私の高校の野球部は、当時かなりの強豪で、平日は早朝と夜間、土日は朝から晩まで猛練習をしていた。
高校に入学した時、私は色が白かったので、先輩や同級生、果ては監督からも白人などと揶揄されて、大変なショックを受けていた。特に補欠の先輩からの中傷は酷く、同級生からも、「お前のような色の白い奴が、何でうちの野球部にいるんだよ。」などと馬鹿にされ、まだ16歳の少年だった私は、心に大きな傷を負っていました。
野球なんて辞めてしまおうと、何度も思って大部届けを出そうとしたが、その度に、毎日弁当を作ってくれる母のことが脳裏をよぎり、提出を思い留まっていた。
馬鹿にされても、ただただ猛練習に参加し、真っ黒に日焼けする周囲を羨ましく思いながらも、私は日に焼けない自分の肌を憎みながら、レギュラー奪取に、甲子園出場へと意欲を燃やし、歯を食いしばって全てに耐えた。
一生懸命練習する姿に、やがて私を理解してくれる仲間も増え、応援してくれるクラスメイトも出てきた。
担任の先生に、悩みを打ち明けると、「そんなことは気にするな。お前は一生懸命、毎日練習しているじゃないか。勉強だって頑張ってる。全てにがんばるお前の姿を馬鹿にする奴なんて、放っておけばいい。意識するなと言っても難しいかもしれないけど、野球は肌の色でやるスポーツじゃない。実力があればプロへだって行けるんだ。実力だ。頑張れ。」と、心からの励ましをしてくれた。
担任の先生の励ましが、私には最も励みになった。
監督は、私を呼ぶとき、「そこの白いの!」と言っていた。私にはとても辛い言葉だったが耐え抜いた。「早く監督に名前をきちんと覚えてもらい、レギュラーになろう。そして白いのなんて言わせないようにしよう。」私は、心にそう誓った。
私の高校には、スポーツセレクションがあったが、私は一般入試で入学し、野球部に入部したので、監督にはなかなか名前を覚えてもらえなかった。

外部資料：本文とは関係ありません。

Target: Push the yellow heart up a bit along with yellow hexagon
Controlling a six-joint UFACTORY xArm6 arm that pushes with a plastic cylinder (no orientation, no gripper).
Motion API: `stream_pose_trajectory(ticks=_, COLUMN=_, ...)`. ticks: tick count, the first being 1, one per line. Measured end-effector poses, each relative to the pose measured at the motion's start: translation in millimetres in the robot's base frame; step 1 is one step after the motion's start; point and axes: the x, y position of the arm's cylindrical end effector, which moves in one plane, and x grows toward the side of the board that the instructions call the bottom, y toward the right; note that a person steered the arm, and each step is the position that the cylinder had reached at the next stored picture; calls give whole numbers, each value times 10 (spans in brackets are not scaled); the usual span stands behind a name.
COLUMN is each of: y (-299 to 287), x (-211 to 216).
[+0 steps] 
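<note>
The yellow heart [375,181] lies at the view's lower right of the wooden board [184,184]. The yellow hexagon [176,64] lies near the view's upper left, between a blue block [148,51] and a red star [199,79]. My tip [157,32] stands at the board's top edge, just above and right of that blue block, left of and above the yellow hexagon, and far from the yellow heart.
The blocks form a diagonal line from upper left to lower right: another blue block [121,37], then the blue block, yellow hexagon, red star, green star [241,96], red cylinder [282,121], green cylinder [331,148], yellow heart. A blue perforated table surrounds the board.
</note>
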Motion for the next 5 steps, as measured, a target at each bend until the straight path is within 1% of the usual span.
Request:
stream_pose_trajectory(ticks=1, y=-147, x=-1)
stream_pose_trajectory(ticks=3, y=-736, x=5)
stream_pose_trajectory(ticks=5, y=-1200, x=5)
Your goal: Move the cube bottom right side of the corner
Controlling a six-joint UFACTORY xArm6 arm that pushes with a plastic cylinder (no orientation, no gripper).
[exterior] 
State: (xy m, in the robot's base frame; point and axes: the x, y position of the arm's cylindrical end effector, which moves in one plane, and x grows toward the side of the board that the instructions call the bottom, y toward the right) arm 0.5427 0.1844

やがて、レギュラーに近づくきっかけが、私に回ってきた。夏の甲子園予選、初戦で対戦する投手が左投げだった。私は左投げ左打ちだったので、監督から、「そこの白いの!投げてみろ」と言われ、レギュラーバッティングで登板することになった。私は中学時代、無名だったが強肩で鳴らした投手だった。地元では有名だった強打者達を、三振の山、凡打の山に打ち取った。後で知ったが、レギュラーの打撃を視察に来ていたプロのスカウトのスピードガンは、150キロを越えていたそうだった。そして、私の投球に驚き、なぜレギュラーどころかベンチにも入っていないのかと、監督に聞かれたそうだった。
その後、監督に名前を覚えてもらい、「白いの!」などと言われなくなった。
その年の夏は間に合わなかったが、秋から私は豪腕エースとなり、甲子園に夏2回、春1回出場することが出来た。プロからのスカウトも来たが、大学へと進学した。当時のスカウトにも肌の色のことを話したが、「何を馬鹿なことを言ってるんだ。関係ない。」と言われた。生きる上で、とても大きな自信に繋がった。